— Your goal —
Identify and copy all lines of the material where the string "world" is found.

— Dataset content —
--- START ---

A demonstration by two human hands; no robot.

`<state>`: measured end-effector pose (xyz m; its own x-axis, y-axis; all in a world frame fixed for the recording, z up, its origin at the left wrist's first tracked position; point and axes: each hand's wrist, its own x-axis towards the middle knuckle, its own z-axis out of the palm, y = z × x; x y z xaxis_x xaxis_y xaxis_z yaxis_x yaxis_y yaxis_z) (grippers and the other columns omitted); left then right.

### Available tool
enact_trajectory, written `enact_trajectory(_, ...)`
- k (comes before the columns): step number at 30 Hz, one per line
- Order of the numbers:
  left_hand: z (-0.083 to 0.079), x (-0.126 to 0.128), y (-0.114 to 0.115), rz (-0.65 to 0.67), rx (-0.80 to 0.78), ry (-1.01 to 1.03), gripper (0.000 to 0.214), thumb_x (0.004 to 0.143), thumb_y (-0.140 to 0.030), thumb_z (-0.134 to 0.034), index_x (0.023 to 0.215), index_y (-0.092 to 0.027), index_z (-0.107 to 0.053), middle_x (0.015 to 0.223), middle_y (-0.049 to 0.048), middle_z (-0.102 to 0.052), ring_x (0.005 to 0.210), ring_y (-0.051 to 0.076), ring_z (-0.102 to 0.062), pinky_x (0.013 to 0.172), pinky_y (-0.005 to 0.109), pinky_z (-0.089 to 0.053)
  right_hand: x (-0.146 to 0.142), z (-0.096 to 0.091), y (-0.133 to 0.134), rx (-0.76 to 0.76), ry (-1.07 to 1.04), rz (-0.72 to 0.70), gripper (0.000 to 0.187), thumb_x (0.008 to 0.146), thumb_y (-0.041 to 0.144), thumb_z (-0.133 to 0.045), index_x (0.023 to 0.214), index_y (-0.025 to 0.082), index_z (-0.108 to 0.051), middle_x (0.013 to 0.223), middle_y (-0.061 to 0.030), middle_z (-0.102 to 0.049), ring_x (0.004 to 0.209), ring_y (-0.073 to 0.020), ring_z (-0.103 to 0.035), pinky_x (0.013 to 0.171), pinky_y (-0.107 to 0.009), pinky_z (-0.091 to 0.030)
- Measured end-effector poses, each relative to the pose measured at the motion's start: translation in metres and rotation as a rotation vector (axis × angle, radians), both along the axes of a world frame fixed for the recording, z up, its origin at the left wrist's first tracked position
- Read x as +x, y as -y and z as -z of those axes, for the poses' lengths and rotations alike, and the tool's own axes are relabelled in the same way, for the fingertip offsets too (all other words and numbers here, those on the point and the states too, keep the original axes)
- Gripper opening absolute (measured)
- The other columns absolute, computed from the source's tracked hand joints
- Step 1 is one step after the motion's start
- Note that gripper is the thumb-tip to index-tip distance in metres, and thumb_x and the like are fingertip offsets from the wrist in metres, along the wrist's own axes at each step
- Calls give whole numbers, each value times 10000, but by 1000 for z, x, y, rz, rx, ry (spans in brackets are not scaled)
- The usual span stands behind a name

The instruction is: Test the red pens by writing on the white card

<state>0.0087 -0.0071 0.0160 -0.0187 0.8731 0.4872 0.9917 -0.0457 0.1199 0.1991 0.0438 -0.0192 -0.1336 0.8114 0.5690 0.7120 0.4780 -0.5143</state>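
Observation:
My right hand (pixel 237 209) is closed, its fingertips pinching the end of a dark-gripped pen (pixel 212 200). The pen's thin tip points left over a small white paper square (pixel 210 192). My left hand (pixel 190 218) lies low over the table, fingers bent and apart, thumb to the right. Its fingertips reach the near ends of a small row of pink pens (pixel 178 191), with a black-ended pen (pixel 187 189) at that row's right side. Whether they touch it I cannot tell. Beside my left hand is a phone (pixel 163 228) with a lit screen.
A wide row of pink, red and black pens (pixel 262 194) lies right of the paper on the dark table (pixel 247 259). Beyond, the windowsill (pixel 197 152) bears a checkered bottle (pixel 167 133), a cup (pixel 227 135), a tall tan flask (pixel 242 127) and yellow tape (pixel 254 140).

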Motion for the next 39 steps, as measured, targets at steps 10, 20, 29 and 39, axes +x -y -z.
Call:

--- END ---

— Exercise answer —
`<state>`: measured end-effector pose (xyz m; its own x-axis, y-axis; all in a world frame fixed for the recording, z up, its origin at the left wrist's first tracked position; point and axes: each hand's wrist, its own x-axis towards the middle knuckle, its own z-axis out of the palm, y = z × x; x y z xaxis_x xaxis_y xaxis_z yaxis_x yaxis_y yaxis_z) (grippers and the other columns omitted); left then right.
- Measured end-effector poses, each relative to the pose measured at the motion's start: translation in metres and rotation as a rotation vector (axis × angle, radians), both along the axes of a world frame fixed for the recording, z up, its origin at the left wrist's first tracked position

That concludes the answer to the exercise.